Nel sito dell’autorevole e leggendaria rivista Punk (creata da John Holmstrom, Ged Dunn e Legs McNeil nel 1975, sdoganando al mondo il termine “punk rock” inventato pochi anni prima dai giornalisti di Creem), per esempio, si vendono portachiavi. Uno esibisce la scritta “Watch Out! Punk Is Coming!!” (Stai attento! Il punk sta arrivando!!), alludendo a un improbabile futuro di cui è poco chiaro quale scena musicale potrà mai farne parte.  A casa di Hell, in testa a una piccola pila di cd, svetta il primo album dei Libertines. Quel disco ha più di dieci anni, ma verrebbe da dire che a oggi resta una delle cose più punk di questo nuovo millennio.
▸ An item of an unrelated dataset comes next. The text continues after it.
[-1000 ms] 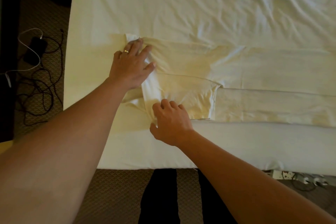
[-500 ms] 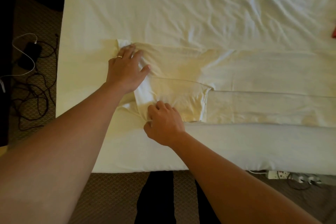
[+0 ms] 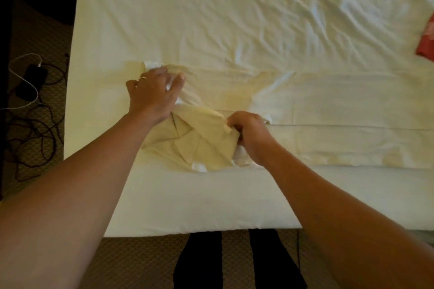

La scorsa estate sempre a New York, ad anticipare il gran rispolvero che sarebbe avvenuto quest’anno, il CBGB’s (meglio: quel che ne resta, ovvero il logo) ha provato a riesumarsi da sé organizzando un grande festival. Quattro giorni in cui in vari locali downtown hanno suonato più di trecento band e in un paio di cinema hanno proiettato il meglio dei documentari sulla scena punk e non solo. Di quel festival ho visto qualche live e molti buoni film, ma l’unica cosa di cui ho memoria è un furgone fast-food posteggiato davanti a uno dei cinema che ospitava il festival. Sul furgone la scritta “Marky Ramone’s Brooklyn’s Own Marinara Pasta Sauce” (sugo per pasta alla marinara di Marky Ramone, Brooklyn), e in bella vista decine di barattoli di salsa di pomodoro con disegnato sull’etichetta nera, a mo’ di logo dei Ramones, Marky che suona la batteria. Una cosa così non la dimentichi. E poi però ci ripensi e dici: già, ma anche questo è punk.